POLYETHYLENE GLYCOL-CHITOSAN NANOPARTICLE GEL FOR THE CONTROLLED NASAL DELIVERY OF NOSCAPINE AGAINST GLIOMA

Abstract

Objective: To synthesize the PEG surface modulated Chitosan Nanoparticles aiding in Pluronic intranasal gel (PEG-CHT-PL) encapsulating cytotoxic noscapine for enhanced anticancer effect against glioma. Methods: The PEG-CHT-PL was synthesized by inotropic gelation method and evaluated for in vitro characterization parameters such as zeta sizer, Scanning Electron Microscopy (SEM), Transmission Electron Microscopy (TEM), zeta potential followed by gelling time, Thixotropy and flow index evaluation. The cell uptake assay, 3-(4,5-dimethylthiazol-2-yl)-2,5-diphenyltetrazolium bromide (MTT) evaluation and apoptosis was evaluated on human Glioblastoma U-87 cell line post evaluation by evaluating drug release pattern at 7.4 pH by PBS buffer for stable intranasal brain delivery.
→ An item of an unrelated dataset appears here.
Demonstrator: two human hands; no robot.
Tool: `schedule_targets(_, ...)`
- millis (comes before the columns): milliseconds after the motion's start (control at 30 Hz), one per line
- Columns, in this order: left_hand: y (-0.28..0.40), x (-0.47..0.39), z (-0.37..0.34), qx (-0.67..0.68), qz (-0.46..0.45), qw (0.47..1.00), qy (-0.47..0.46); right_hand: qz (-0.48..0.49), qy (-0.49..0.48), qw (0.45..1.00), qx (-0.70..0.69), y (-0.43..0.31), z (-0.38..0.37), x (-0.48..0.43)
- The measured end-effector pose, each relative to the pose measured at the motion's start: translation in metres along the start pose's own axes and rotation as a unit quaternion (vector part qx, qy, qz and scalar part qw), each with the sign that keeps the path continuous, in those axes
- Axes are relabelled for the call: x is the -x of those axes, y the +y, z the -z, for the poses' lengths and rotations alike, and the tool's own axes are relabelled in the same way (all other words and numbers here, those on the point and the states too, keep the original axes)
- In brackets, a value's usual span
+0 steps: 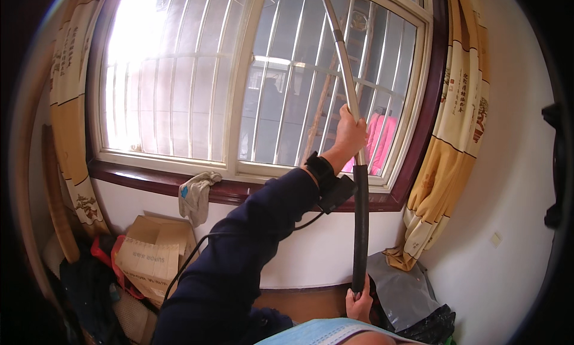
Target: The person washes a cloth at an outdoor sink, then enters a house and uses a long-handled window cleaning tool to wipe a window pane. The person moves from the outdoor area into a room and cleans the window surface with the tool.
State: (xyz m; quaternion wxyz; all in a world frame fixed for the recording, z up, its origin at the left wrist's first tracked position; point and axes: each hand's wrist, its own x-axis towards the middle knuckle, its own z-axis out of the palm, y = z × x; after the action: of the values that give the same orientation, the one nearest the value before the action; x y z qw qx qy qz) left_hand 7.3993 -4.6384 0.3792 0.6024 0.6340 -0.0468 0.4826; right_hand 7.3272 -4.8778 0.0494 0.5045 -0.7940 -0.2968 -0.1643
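A long metal pole [343, 62] with a black foam grip [360, 224] stands nearly upright before a barred sliding window [233, 80]; its top end is out of view. My left hand [352, 132] is closed around the bare metal just above the foam grip. Lower down, my right hand [359, 302] holds the bottom end of the grip, its arm hidden. A black strap with a small black device [336, 194] and a cable sits on my left wrist. Part of a light blue face mask [314, 334] shows at the bottom edge.
A grey cloth [195, 197] hangs over the dark red windowsill [152, 179]. Patterned curtains [457, 121] flank the window. An open cardboard box [150, 260] stands at lower left by a red object. Grey and black plastic bags [403, 291] lie at lower right. Outside is a ladder [318, 116].
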Motion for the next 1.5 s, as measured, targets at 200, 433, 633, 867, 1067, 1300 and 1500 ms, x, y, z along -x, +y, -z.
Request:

Results: The synthesized PEG-CHT-PL showed nanosize range of 110 nm and a smooth spherical shape with a negative zeta potential of27±1.9 mV. The gel showed stable rheology exhibiting negligible normal deviation in viscosity, Thixotropy and flow index on long-term storage. The drug release pattern followed the Higuchi’s model in 48 h at 7.4pH showed sustained noscapine discharge. The in vitro Glioblastoma U-87 cell line studies showed enhanced cell uptake and distribution, with notable cell toxicity by MTT and apoptosis evaluation confirming significant antitumor efficiency via intranasal delivery. Conclusion: The present research has showed promising operational intranasal therapy against brain tumor crossing BBB efficiently and can be subjected for an effective antitumor approach in clinical platform in future drug delivery system.